Mayfair Vol 30 No 12 1995
From 1995 on, after our national government became aware that a large number of those selling blood were becoming infected with the AIDS virus, the governmental attitude toward this was to be secretive or to speak only in whispers. Reporters and experts who tried to bring the truth to light were repressed.135
Mayfair Vol 30 No 12 1995
Discrimination is prohibited by articles 2 and 26 of the ICCPR, which guarantees equal rights to all persons: "All persons are equal before the law and are entitled without any discrimination to the equal protection of the law. In this respect, the law shall prohibit any discrimination and guarantee to all persons equal and effective protection against discrimination on any ground such as race, color, sex, language, religion, political or other opinion, national or social origin, property, birth or other status."180 At its fifty-third meeting in 1995, the U.N. Commission on Human Rights concluded that discrimination on the basis of AIDS or HIV status is prohibited in that it is covered by the term "or other status" in the ICCPR and other instruments.181
These and other charges were outlined in a widely-circulated essay by a pseudonymous AIDS activist, He Aifang.395 According to He, in 1993 Liu Quanxi, director of the provincial health bureau, began to advocate for the development of blood collection stations that could sell plasma extracted from the blood of Henan's people to larger biological products companies, arguing that the industry would economically benefit poor farmers.
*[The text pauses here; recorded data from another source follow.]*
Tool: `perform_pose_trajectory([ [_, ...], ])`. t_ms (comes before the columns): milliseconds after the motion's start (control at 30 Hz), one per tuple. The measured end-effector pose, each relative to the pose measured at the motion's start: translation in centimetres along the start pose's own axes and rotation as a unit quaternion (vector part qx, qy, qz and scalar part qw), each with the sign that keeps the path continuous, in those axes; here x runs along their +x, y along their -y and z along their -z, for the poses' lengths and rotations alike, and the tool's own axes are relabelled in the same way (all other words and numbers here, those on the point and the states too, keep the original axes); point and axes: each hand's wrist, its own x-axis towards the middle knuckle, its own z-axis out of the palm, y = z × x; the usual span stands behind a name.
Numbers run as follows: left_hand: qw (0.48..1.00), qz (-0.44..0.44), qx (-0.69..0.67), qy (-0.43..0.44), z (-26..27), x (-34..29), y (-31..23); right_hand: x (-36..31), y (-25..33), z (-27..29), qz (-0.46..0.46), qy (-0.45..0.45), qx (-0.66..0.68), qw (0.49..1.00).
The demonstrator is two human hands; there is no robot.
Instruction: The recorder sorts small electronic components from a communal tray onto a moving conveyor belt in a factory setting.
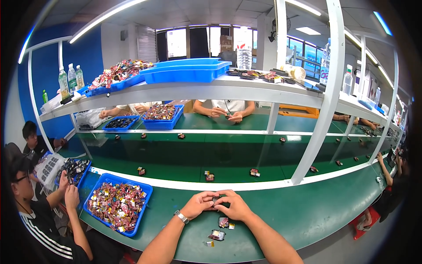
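Note:
My left hand (200, 206), with a metal-banded watch (181, 216) on its wrist, and my right hand (234, 207) meet over the green worktop (281, 215). Between their curled fingers they grip a small dark electronic part (215, 199), mostly hidden by the fingers. Just below my hands lies a small dark casing with a circuit board (223, 221). Nearer to me is another open casing (217, 235) with a pale piece inside. A small yellow-and-white piece (210, 243) rests beside it.
A blue tray (148, 198) heaped with small circuit boards stands to my left. Beyond a white rail (193, 185), a green conveyor (228, 152) carries scattered parts. A white upright (318, 105) supports a shelf overhead (189, 92). A co-worker (44, 220) sits at left; others work opposite and at right.

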Motion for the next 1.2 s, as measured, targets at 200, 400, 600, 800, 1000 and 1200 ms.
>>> perform_pose_trajectory([
  [200,1.0,-0.004,-0.011,-0.016,-0.2,0.1,0.1,-0.1,0.4,-0.5,0.015,-0.071,-0.039,0.997],
  [400,0.999,0.009,-0.039,-0.036,0.0,0.2,0.1,0.0,0.5,-1.5,0.001,-0.094,-0.048,0.994],
  [600,0.999,0.0,-0.037,-0.02,0.2,0.2,0.4,-0.1,0.2,-1.5,0.01,-0.094,-0.031,0.995],
  [800,0.999,-0.001,-0.036,-0.026,0.1,0.2,0.3,-0.1,0.2,-1.6,0.014,-0.108,-0.054,0.993],
  [1000,0.999,0.003,-0.039,-0.036,0.2,0.3,0.5,-0.1,0.6,-1.9,0.014,-0.121,-0.068,0.99],
  [1200,0.999,-0.006,-0.031,-0.035,0.1,0.3,0.8,-0.2,0.7,-2.5,0.01,-0.147,-0.057,0.987],
])
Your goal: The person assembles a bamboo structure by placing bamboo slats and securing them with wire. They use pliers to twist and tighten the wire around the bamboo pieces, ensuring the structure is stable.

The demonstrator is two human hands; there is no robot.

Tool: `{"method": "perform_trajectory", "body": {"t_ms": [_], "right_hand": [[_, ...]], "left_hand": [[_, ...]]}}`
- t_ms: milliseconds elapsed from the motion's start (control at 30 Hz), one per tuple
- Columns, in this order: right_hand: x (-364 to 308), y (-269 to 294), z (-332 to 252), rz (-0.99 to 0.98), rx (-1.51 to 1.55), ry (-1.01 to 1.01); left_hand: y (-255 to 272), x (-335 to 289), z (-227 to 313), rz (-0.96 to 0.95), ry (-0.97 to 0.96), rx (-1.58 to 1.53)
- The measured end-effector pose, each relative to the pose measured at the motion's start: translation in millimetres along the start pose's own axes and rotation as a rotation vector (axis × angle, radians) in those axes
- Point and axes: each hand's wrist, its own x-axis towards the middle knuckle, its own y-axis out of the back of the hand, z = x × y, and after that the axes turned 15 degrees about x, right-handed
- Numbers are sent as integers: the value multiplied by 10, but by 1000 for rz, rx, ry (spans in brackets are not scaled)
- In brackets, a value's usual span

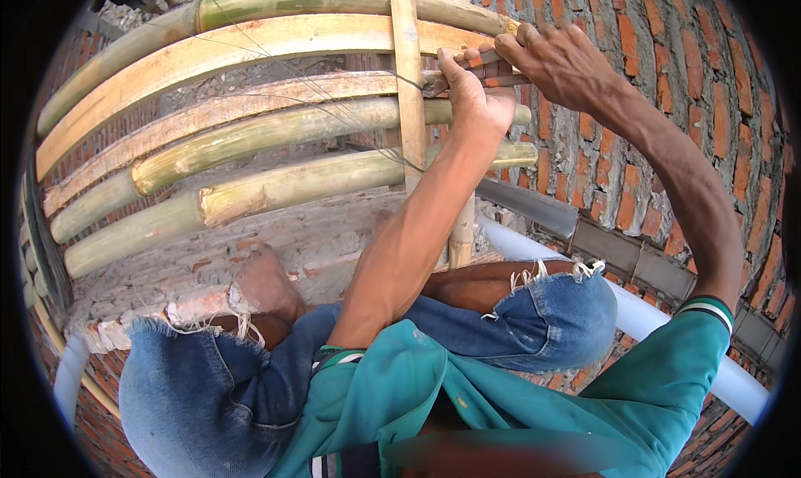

He alleges that Liu led delegations to the U.S. in 1993 and 1994 to market blood products, which he alleged were free of HIV. The writer alleged that Liu made capital investments in blood collection stations in Henan himself, and directed family members to set up six stations. In 1995-96, He said that medical workers began reporting that some former blood donors were HIV-positive. In 1996, Liu allegedly did his own study of HIV in Henan that showed a majority of persons tested were HIV-positive in regions including some where Liu's family ran blood collection stations. Liu allegedly covered up the report and did not permit it to be published. At the same time, health department and Communist Party officials in Henan applied pressure on outspoken doctors who attempted to get the word out about Henan's epidemic.
45 Dehong Dai Nationality Autonomous Prefecture is one of a number of ethnic "autonomous" regions established in China during the 1950s. The process of ethnic identification and categorization China undertook in the 1950s has been criticized by some social scientists, as has the practice of "autonomy". For more on such regions including Dehong, see Stevan Harrell, ed., Cultural Encounters on China's Ethnic Frontiers (Seattle: University of Washington, 1995).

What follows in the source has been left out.